If a game aspires to be more than a simple adventure, if it seeks to have a meaningful story and not just a series of exciting episodes, then it must include character growth of some kind.
The way in which character growth takes place varies by genre. Action games typically restrict growth to new moves and new powerups; the character's mental state does not change. Adventure games, which depend on strong characters and plots, allow for a more literary type of change: personal and emotional growth, unrelated to gameplay. Role-playing games focus on character growth as one of the game's top-level challenges. Role-playing games offer several dimensions for growth:
personal, if the story is rich enough; skills, such as the ability to use magic or weapons; and strength, intelligence, or any number of such character attributes.
To build character growth into your game, you'll have to decide which characters will grow (most often the hero, if there is one) and how they will grow. Physically? Intellectually? Morally? Emotionally? Games use physical growth, in abilities and powers, more than any other kind of growth because it is easy to implement and show to the player.

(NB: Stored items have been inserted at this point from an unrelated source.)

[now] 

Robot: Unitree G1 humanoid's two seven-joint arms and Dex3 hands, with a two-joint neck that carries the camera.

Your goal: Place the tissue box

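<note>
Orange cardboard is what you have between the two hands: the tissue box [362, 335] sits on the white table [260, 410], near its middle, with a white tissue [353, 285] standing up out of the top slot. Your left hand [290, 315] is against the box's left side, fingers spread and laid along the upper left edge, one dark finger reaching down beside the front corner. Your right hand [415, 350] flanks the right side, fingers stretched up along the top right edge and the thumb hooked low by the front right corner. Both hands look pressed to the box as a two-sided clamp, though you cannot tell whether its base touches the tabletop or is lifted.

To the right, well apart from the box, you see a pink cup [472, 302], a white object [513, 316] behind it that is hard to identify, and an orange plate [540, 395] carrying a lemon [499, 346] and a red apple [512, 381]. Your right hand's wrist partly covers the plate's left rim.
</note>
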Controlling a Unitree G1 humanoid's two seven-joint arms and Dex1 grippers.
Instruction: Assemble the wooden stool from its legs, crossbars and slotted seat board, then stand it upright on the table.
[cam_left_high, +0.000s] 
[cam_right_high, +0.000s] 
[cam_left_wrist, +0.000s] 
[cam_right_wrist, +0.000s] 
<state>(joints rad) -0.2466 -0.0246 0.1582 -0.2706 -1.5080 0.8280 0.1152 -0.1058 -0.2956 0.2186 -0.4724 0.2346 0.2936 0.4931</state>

Then ask yourself how you will implement this growth within the game—through changes in numeric or symbolic attributes, or through changes in the plot of the story, or some other means? How will growth affect the gameplay, if at all? Finally, how will it be represented to the player? Some of your options include displaying numbers on the screen to show the growth (the crudest method), changing the character's appearance, changing the actions available to the player if the character is an avatar, and showing that the character has matured by changing his language and behavior (a more subtle method).